I’m Married To A Woman But I Don’t Refer To Her As My Wife—Here’s Why

My life and the lives of thousands of others changed on June 26, 2015 when the US Supreme Court legalized same-sex marriage. My partner and I had been in a relationship for two years and we knew we wanted to spend the rest of our lives together, so we decided to get married. We’ve lived in wedded bliss ever since, but I’ve never referred to her as my wife and never will—here’s why.

Marriage hasn’t changed anything about our relationship. 

We didn’t get married for about a year after it became legal. We had a lovely wedding but other than having a legally binding contract stating our commitment to one another, nothing had really changed. I’d always called her my partner so I continued doing so.

Calling her my partner is more traditional. 

Gay people referring to their long-term significant others as their “partner” is something that has always resonated with me. For years, they couldn’t marry but their relationship wasn’t still in the juvenile “boyfriend” or “girlfriend” stage, so they adopted a new term. I’ve known that I was a lesbian since I was a kid and always expected to grow up and have a partner. It was just something that came easier to me and felt more right than calling someone my wife.

We’re equal and always have been. 

We started living together less than a year into our relationship and we were easily able to figure out how to cohabitate. We divided up rent, food costs, bills, gas, shared each others’ cars, and eventually got a joint bank account. We were always absolute equals, and that felt like a defining feature of her being my partner. “Wife” comes with subservient connotations that I’m just not into.

Sometimes it’s safer to use “partner.” 

Believe it or not, I’ve seen people react poorly to same-gender partners being referred to as “husbands” or “wives,” even after marriage was legalized. Some people have yet to catch up with the 21st Century. While I shouldn’t have to cower to the beliefs of close-minded people, calling my partner my partner has occasionally avoided some unnecessary and unwanted trouble.

It illustrates that we’re on the same team. 

The definition of the word partner is someone who contributes and works together with another person. Our married life is an endless project that we’re working on together. When it comes down to it, a partner is someone who advocates for you and always has your back. We’re each other’s biggest cheerleaders and I love having a word to represent that privilege.

It removes implied gender norms

OK, there are some things that can’t be ignored when you’re in a same-sex relationship.
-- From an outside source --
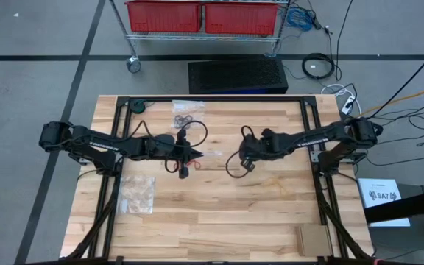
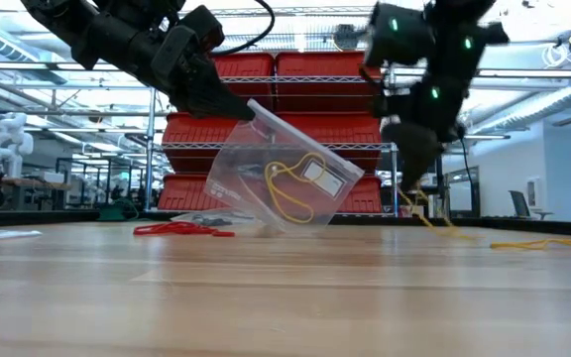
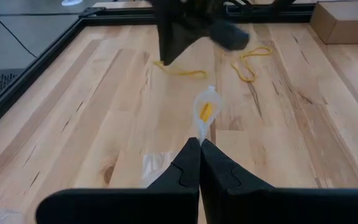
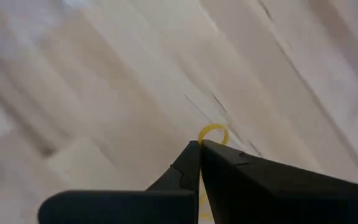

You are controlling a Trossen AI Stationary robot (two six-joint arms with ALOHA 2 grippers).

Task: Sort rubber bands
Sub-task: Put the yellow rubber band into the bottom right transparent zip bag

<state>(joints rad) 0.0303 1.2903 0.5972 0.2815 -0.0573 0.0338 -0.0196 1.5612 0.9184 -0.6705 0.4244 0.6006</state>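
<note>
Left gripper (image 2: 249, 111) pinches a clear bag (image 2: 281, 183) aloft; right gripper (image 4: 199, 144) pinches a yellow band (image 4: 213, 133). A missed bag mouth would likely drop the band.

The high camera looks straight down on the whole wooden table (image 1: 219, 213) from well above, with the floor around it and a shelf cart with red bins (image 1: 201, 16) at the far edge, while the low camera sits at table-top height and looks level across the wood towards those same red bins (image 2: 295, 69) and the room behind. The left wrist camera looks forward and down over the table (image 3: 92, 124) from close, and it shares with the low view a clear bag (image 3: 205, 112) (image 2: 281, 178) hanging above the wood. The right wrist camera is very near to the table surface (image 4: 104, 93) and faces steeply down on it.
</note>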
We’ve been raised with the ideas of traditional “male” and “female” roles, and when you’re a lesbian couple, people assume you lack the ability to take care of tasks that usually fall to guys. Who unplugs the toilet? Who fixes the car? Who lifts the furniture and paints the walls? Calling my S.O. my partner eliminates the idea that one of us is the “man” in the relationship. I’m scared of bugs and she kills them for me, while she hates getting engine oil on her clothes so I do maintenance on her car. We both pay the bills, we both bring home the bacon.

It demonstrates that we’re more than just lovers. 

Yes, we do have a great romantic life and a fantastic sex life, but our relationship is more than just that. If I didn’t have her in my life, I’d feel completely lost. We go on adventures and hikes, we play games, we garden together—she’s my best friend. Partner as a term encapsulates that too.

It makes her feel comfortable. 

One thing my partner has never complained about it how I refer to her. I’ve asked her if she’d prefer that I call her my wife and encouraged her to be truthful. She was very clear that what I call her doesn’t matter because it’s what we have together that’s important. I couldn’t agree more.